FL » Topics » DIRECTORS' COMPENSATION AND BENEFITS

This excerpt taken from the FL DEF 14A filed Apr 10, 2006.

DIRECTORS' COMPENSATION AND BENEFITS

      Non-employee directors receive an annual retainer fee, meeting fees for attendance at each Board and committee meeting, and a stock option grant. Committee chairs receive an additional retainer fee. We do not pay any additional compensation to any director who is also an employee of the Company for service on the Board or any committee.
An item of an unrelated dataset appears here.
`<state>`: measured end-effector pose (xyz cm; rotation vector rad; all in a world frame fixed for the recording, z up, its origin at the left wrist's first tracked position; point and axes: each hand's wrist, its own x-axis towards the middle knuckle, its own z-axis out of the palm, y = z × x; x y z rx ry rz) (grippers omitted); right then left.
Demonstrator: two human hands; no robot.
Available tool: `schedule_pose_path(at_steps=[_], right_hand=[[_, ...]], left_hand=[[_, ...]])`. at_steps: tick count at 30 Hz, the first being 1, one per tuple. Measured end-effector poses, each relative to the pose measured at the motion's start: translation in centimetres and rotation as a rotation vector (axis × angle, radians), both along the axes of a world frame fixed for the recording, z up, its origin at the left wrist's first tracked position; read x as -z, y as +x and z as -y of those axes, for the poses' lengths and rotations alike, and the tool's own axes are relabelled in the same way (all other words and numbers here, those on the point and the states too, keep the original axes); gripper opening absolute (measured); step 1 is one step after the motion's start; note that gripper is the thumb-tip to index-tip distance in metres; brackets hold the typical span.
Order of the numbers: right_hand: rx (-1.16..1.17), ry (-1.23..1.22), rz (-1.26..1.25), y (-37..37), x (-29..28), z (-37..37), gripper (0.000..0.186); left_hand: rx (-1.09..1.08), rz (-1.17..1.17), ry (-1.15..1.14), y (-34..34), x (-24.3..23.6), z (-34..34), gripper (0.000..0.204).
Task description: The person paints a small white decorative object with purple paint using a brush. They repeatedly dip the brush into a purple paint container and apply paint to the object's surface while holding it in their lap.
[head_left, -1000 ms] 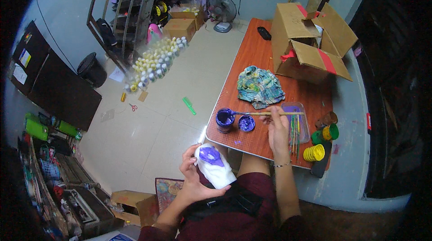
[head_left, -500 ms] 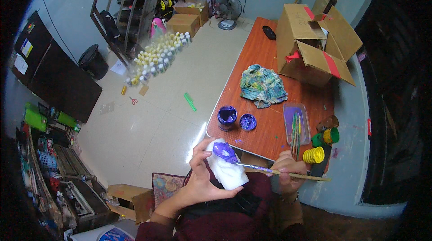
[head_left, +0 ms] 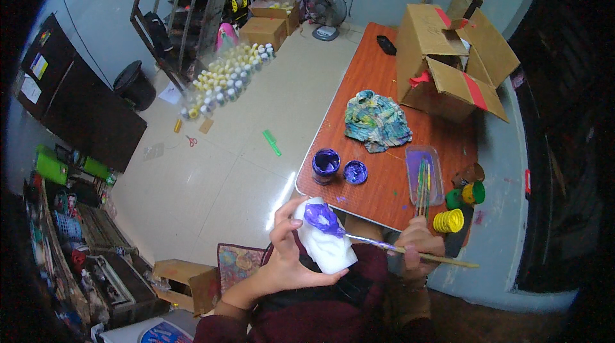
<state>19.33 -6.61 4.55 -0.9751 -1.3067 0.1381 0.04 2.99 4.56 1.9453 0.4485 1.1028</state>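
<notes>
My left hand (head_left: 291, 253) holds a white moulded piece (head_left: 327, 253) with purple paint over its upper part. My right hand (head_left: 419, 247) grips the wooden handle of a long paintbrush (head_left: 458, 261), whose tip touches the purple area. On the table (head_left: 375, 199) beside them stand a jar of dark purple paint (head_left: 325, 170), its paint-smeared lid (head_left: 355, 172) and a plastic tray (head_left: 434, 160) with several brushes (head_left: 424, 183) in it. Yellow (head_left: 448, 220), green (head_left: 473, 192) and brown pots sit at the right edge.
A crumpled patterned cloth (head_left: 378, 119) and an open cardboard box (head_left: 419, 42) lie farther back on the table. Rows of capped bottles (head_left: 224, 80) stand on the tiled floor, near a black bin (head_left: 133, 83). Cluttered wooden shelving (head_left: 90, 240) is at the left.
My right hand with the brush has come down from beside the jar onto the white piece. My left hand and the piece have moved slightly up and right.
</notes>
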Motion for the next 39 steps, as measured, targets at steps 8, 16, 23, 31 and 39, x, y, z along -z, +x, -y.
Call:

Annual Retainer. We pay the directors an annual retainer fee of $80,000, payable one-half in cash and one-half in shares of our Common Stock under the Foot Locker 2002 Directors Stock Plan. Directors may elect to receive up to 100 percent of their annual retainer fees, including committee chair retainer fees, in stock.
 
  The number of shares paid to the directors for their annual retainer fee is determined by dividing the applicable retainer fee by the average price of a share of our stock on the last business day preceding the July 1 payment date.
 
Committee Chair Retainers. The chair of the Audit Committee receives an additional annual retainer of $10,000, and the chairs of each of the Compensation and Management Resources Committee, the Nominating and Corporate Governance Committee, the Finance and Strategic Planning Committee, and the Retirement Plan Committee receive an additional annual retainer of $7,500. The committee chair retainers are paid in the same form as the directors' annual retainers. No additional annual retainer fee is paid to the chair of the Executive Committee.
 
Meeting Fees. We pay a meeting fee of $1,500 to directors for each Board and committee meeting attended.
 
Stock Option Grants. Directors receive a stock option grant on the first business day of each fiscal year. Directors who are initially elected to the Board after the first day of the fiscal year are granted a stock option on the date of the first Board meeting that the director attends in the fiscal year of his or her election. In both cases the number of options granted is calculated by dividing $50,000 by the average of the high and low prices of a share of the Company's Common Stock on the date of grant. The per-share exercise price of each stock option granted may not be less than the fair market value of a share of Common Stock on the date of grant. Options fully vest one year following the date of grant. Vested options may remain exercisable for one year following a director's termination of service as a director. However, under no circumstances may an option remain outstanding for more than ten years from its date of grant.
 
Lead Director. J. Carter Bacot served as lead director until his death on April 7, 2005. We paid him an additional cash retainer of $25,000 for his services in this capacity in 2005 and provided him with an office and administrative support.
 
Miscellaneous. Directors and their immediate families are eligible to receive discounts on purchases of merchandise from our stores, catalogs and Internet sites. The Company reimburses non-employee directors for their reasonable expenses in attending meetings of the Board and committees, including their transportation expenses to and from meetings, hotel accommodations, and meals.